--- Available data ---

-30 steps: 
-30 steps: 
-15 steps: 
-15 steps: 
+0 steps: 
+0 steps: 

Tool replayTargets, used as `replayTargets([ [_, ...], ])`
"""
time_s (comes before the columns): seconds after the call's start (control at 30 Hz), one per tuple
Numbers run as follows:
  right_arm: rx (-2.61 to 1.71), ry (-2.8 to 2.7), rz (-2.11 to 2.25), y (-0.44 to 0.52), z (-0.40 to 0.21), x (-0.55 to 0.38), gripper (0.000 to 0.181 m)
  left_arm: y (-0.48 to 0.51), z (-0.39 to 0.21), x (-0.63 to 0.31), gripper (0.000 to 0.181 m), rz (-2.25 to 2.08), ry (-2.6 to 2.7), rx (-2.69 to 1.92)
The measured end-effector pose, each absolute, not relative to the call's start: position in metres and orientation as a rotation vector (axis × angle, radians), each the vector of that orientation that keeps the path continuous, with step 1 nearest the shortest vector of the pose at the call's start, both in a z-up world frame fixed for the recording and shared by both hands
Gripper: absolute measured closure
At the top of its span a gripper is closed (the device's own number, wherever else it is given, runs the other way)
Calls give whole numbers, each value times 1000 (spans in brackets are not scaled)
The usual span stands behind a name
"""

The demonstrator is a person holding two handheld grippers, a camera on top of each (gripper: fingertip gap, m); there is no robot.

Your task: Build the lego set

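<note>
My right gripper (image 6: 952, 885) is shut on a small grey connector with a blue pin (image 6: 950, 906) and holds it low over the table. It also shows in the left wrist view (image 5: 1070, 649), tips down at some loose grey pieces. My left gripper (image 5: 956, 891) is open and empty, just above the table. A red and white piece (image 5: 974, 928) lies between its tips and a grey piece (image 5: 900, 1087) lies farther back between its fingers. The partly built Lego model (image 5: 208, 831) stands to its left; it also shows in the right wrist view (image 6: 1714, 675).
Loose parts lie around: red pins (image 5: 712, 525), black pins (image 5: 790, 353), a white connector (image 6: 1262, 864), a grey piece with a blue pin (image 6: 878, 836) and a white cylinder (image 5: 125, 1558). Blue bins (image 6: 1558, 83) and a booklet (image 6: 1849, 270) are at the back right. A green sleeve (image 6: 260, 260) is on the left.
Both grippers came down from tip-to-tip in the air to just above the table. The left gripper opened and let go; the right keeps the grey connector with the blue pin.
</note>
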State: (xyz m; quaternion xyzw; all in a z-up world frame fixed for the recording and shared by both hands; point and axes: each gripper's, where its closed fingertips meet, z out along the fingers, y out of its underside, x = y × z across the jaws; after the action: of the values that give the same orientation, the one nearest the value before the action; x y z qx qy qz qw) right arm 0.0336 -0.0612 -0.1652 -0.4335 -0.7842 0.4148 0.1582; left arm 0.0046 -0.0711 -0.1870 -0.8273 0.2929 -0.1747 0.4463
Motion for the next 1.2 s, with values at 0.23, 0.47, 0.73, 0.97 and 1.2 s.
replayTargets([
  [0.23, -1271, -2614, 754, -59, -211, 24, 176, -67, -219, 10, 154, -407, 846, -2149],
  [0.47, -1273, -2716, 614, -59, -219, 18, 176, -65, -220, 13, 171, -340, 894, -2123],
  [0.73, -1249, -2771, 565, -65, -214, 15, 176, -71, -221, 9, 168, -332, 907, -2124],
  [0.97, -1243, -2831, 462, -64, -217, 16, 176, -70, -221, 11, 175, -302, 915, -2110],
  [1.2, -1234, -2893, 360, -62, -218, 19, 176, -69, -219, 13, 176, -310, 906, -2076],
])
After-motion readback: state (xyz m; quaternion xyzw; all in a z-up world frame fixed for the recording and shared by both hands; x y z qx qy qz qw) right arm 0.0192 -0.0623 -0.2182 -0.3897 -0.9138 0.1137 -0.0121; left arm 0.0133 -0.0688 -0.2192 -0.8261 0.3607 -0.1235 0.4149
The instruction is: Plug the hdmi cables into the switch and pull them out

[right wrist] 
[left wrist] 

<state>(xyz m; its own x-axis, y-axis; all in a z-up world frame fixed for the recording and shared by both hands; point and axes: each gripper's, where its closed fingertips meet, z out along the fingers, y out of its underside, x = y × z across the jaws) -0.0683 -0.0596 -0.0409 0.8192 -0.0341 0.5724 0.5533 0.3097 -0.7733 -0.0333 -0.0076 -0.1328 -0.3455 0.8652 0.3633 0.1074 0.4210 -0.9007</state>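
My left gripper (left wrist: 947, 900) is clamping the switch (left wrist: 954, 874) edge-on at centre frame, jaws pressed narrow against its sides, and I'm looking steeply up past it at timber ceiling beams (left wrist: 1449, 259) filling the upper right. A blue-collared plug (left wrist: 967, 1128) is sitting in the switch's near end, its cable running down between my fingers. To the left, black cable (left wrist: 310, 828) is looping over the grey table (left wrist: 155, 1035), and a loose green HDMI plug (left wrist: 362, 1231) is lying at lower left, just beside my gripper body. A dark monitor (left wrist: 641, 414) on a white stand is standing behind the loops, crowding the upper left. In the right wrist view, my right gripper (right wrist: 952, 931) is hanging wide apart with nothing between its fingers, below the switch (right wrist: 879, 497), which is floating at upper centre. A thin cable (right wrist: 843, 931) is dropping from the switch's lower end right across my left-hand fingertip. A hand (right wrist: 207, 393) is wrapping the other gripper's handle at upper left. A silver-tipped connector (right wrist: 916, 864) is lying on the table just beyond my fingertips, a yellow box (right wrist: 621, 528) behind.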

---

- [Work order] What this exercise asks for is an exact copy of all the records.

- [Your response]
-30 steps: 
-30 steps: 
-15 steps: 
-15 steps: 
+0 steps: 
+0 steps: 

Tool replayTargets, used as `replayTargets([ [_, ...], ])`
"""
time_s (comes before the columns): seconds after the call's start (control at 30 Hz), one per tuple
Numbers run as follows:
  right_arm: rx (-2.61 to 1.71), ry (-2.8 to 2.7), rz (-2.11 to 2.25), y (-0.44 to 0.52), z (-0.40 to 0.21), x (-0.55 to 0.38), gripper (0.000 to 0.181 m)
  left_arm: y (-0.48 to 0.51), z (-0.39 to 0.21), x (-0.63 to 0.31), gripper (0.000 to 0.181 m), rz (-2.25 to 2.08), ry (-2.6 to 2.7), rx (-2.69 to 1.92)
The measured end-effector pose, each absolute, not relative to the call's start: position in metres and orientation as a rotation vector (axis × angle, radians), each the vector of that orientation that keeps the path continuous, with step 1 nearest the shortest vector of the pose at the call's start, both in a z-up world frame fixed for the recording and shared by both hands
Gripper: absolute measured closure
At the top of its span a gripper is closed (the device's own number, wherever else it is given, runs the other way)
Calls give whole numbers, each value times 1000 (spans in brackets are not scaled)
The usual span stands behind a name
"""

The demonstrator is a person holding two handheld grippers, a camera on top of each (gripper: fingertip gap, m); there is no robot.

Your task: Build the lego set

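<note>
My right gripper (image 6: 952, 885) is shut on a small grey connector with a blue pin (image 6: 950, 906) and holds it low over the table. It also shows in the left wrist view (image 5: 1070, 649), tips down at some loose grey pieces. My left gripper (image 5: 956, 891) is open and empty, just above the table. A red and white piece (image 5: 974, 928) lies between its tips and a grey piece (image 5: 900, 1087) lies farther back between its fingers. The partly built Lego model (image 5: 208, 831) stands to its left; it also shows in the right wrist view (image 6: 1714, 675).
Loose parts lie around: red pins (image 5: 712, 525), black pins (image 5: 790, 353), a white connector (image 6: 1262, 864), a grey piece with a blue pin (image 6: 878, 836) and a white cylinder (image 5: 125, 1558). Blue bins (image 6: 1558, 83) and a booklet (image 6: 1849, 270) are at the back right. A green sleeve (image 6: 260, 260) is on the left.
Both grippers came down from tip-to-tip in the air to just above the table. The left gripper opened and let go; the right keeps the grey connector with the blue pin.
</note>
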State: (xyz m; quaternion xyzw; all in a z-up world frame fixed for the recording and shared by both hands; point and axes: each gripper's, where its closed fingertips meet, z out along the fingers, y out of its underside, x = y × z across the jaws; after the action: of the values that give the same orientation, the one nearest the value before the action; x y z qx qy qz qw) right arm 0.0336 -0.0612 -0.1652 -0.4335 -0.7842 0.4148 0.1582; left arm 0.0046 -0.0711 -0.1870 -0.8273 0.2929 -0.1747 0.4463
Motion for the next 1.2 s, with values at 0.23, 0.47, 0.73, 0.97 and 1.2 s.
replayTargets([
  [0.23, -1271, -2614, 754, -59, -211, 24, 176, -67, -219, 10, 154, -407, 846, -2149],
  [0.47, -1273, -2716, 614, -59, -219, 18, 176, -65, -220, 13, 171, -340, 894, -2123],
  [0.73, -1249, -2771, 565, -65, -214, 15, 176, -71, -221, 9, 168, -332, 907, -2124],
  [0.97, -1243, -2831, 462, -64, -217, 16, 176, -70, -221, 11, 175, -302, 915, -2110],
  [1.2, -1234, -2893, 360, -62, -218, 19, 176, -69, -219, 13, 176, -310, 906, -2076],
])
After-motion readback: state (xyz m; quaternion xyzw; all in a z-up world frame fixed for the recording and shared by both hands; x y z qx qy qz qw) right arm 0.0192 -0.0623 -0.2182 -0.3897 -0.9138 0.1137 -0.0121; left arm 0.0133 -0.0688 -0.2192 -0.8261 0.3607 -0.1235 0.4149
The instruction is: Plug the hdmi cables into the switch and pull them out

[right wrist] 
[left wrist] 

<state>(xyz m; its own x-axis, y-axis; all in a z-up world frame fixed for the recording and shared by both hands; point and axes: each gripper's, where its closed fingertips meet, z out along the fingers, y out of its underside, x = y × z across the jaws) -0.0683 -0.0596 -0.0409 0.8192 -0.0341 0.5724 0.5533 0.3097 -0.7733 -0.0333 -0.0076 -0.1328 -0.3455 0.8652 0.3633 0.1074 0.4210 -0.9007</state>
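My left gripper (left wrist: 947, 900) is clamping the switch (left wrist: 954, 874) edge-on at centre frame, jaws pressed narrow against its sides, and I'm looking steeply up past it at timber ceiling beams (left wrist: 1449, 259) filling the upper right. A blue-collared plug (left wrist: 967, 1128) is sitting in the switch's near end, its cable running down between my fingers. To the left, black cable (left wrist: 310, 828) is looping over the grey table (left wrist: 155, 1035), and a loose green HDMI plug (left wrist: 362, 1231) is lying at lower left, just beside my gripper body. A dark monitor (left wrist: 641, 414) on a white stand is standing behind the loops, crowding the upper left. In the right wrist view, my right gripper (right wrist: 952, 931) is hanging wide apart with nothing between its fingers, below the switch (right wrist: 879, 497), which is floating at upper centre. A thin cable (right wrist: 843, 931) is dropping from the switch's lower end right across my left-hand fingertip. A hand (right wrist: 207, 393) is wrapping the other gripper's handle at upper left. A silver-tipped connector (right wrist: 916, 864) is lying on the table just beyond my fingertips, a yellow box (right wrist: 621, 528) behind.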

No more output is required for this exercise.